→ **What is being asked**:
Look through the data below. Collect every line where the word "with" occurs.

→ **Stored data**:
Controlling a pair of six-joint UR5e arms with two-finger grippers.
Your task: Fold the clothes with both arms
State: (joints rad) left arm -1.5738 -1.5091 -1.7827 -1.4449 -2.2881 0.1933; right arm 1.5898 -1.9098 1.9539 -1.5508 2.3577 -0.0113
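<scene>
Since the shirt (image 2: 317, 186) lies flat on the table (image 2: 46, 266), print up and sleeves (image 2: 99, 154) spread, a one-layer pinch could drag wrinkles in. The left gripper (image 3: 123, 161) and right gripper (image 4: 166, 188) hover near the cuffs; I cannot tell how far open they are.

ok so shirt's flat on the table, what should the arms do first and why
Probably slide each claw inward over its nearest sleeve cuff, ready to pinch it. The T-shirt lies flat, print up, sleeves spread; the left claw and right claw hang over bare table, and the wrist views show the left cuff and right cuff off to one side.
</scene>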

→ **Exercise solution**:
Controlling a pair of six-joint UR5e arms with two-finger grippers.
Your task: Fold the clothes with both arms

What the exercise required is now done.